Refiriéndose a los resultados de este estudio, el diario USA Today advierte que los hijos de la llamada “generación del milenio”, denominados a su vez la “Homeland Generation” pueden estar dando inicio a un “mundo donde la obesidad podría ser la nueva normalidad”.

Zachary Ward, investigador de la Harvard T.H. Chan School of Public Health y principal responsable del estudio, explicó que para alcanzar estos resultados, los especialistas acumularon los datos de talla y peso de 41.567 niños y adultos, obtenidos en unas 176.720 observaciones efectuadas en cinco estudios longitudinales representativos en todo el país, y realizaron trayectorias simuladas de crecimiento a lo largo de la vida, ajustando las tendencias del siglo; posteriormente produjeron mil poblaciones virtuales con un total de un millón de niños y jóvenes hasta los diecinueve años de edad, representativos de la población estadounidense en 2016 y efectuaron proyecciones de sus trayectorias de vida, en cuanto a peso y estatura, hasta alcanzar los treinta y cinco años.

Según Ward, los modelos aplicados en el estudio predijeron que el 57,3% de los niños de hoy, con un intervalo de incertidumbre de entre 55,2 y 60%, serán obesos a los de treinta y cinco años de edad, de los cuales aproximadamente la mitad lo serán desde la infancia.

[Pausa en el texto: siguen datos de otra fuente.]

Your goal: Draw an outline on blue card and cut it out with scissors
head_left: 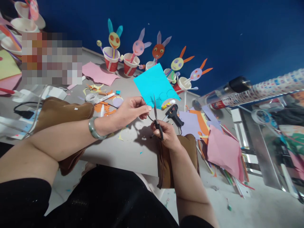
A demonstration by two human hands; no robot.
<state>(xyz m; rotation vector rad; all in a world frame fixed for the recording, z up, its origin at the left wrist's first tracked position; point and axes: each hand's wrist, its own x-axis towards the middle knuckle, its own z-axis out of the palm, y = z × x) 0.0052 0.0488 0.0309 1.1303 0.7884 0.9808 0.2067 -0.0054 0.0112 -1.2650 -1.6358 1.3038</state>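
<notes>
My right hand (167, 134) grips a pair of scissors (155, 110) with dark handles, blades pointing away from me. Close beside it, my left hand (134, 110) has its thumb and fingers pressed together near the blades; what they pinch, if anything, is too small to make out. A bright blue paper sheet (154, 79) with round outlines drawn on it lies just beyond the scissors. On its near edge rests a yellow-and-white marker (168, 104). A black glue gun (175, 115) is to the right of the scissors.
Several paper-cup rabbit figures (111, 60) line the blue wall. Brown cushions (66, 110) lie under my forearms. Orange scraps (104, 107), a tape roll (91, 97) and pink paper (99, 73) are at left; purple paper (190, 122), pink sheets (224, 152) and a long cup stack (266, 88) at right.
</notes>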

Las simulaciones indicaron que el riesgo relativo de sufrir de obesidad en la edad adulta se incrementó con la edad entre los niños con sobrepeso, los cuales ya presentarán una obesidad severa a los diecinueve años; y a esta edad, la probabilidad de no sufrir de obesidad a los treinta y cinco se redujo del 21,0% al 6,1%.

El experto destacó la importancia de incrementar las medidas destinadas a prevenir la obesidad desde la infancia y extender dichas medidas hasta la adultez temprana; señaló que este estudio “es el primero en hacer predicciones precisas para la generación actual de niños”, y sus hallazgos indican que “en general, la mitad de las personas que serán obesas a los treinta y cinco años ya son obesas a los veinte años”.

Por su parte, Stephen Daniels, presidente de pediatría de la Facultad de Medicina de la Universidad de Colorado, aseguró que los resultados de este estudio, en el cual no tomó parte, reflejan que las causas de esta epidemia de obesidad se encuentran en los “cambios profundos en la actividad física y la dieta”, los cuales se ha convertido en un problema arduo de enfrentar ya que, dadas las características de la sociedad actual, tanto para los niños como para sus padres es más fácil optar por el consumo de bebidas azucaradas y comidas rápidas, “altas en calorías y bajas en nutrientes”, antes que elegir alimentos saludables; además, en los tiempos que corren, los niños y jóvenes pasan demasiadas horas al día inmóviles frente a una pantalla de computadora o de televisión, lo cual sólo contribuye a fomentar aún más la obesidad que amenaza la salud y aún la vida de las nuevas generaciones.

Esta información reseñada por agencias internacionales de noticias así como por medios de comunicación, especializados o no, conduce a necesarias reflexiones respecto a nuestro modo de alimentarnos, comenta la Fundación Torres-Picón. Igualmente, agrega, se trata de un asunto al que se debe hacer seguimiento.

Pedro J. Torres, portavoz y directivo de la fundación, dedicada entre otros objetivos a prevenir el sobrepeso y la obesidad infantil, plantea la importancia de acudir a chequeos y control con el médico, quien está preparado para diagnosticar y definir la manera correcta de atender cada caso, contando con el concurso de otros profesionales de la salud, dado el carácter multifactorial de la enfermedad.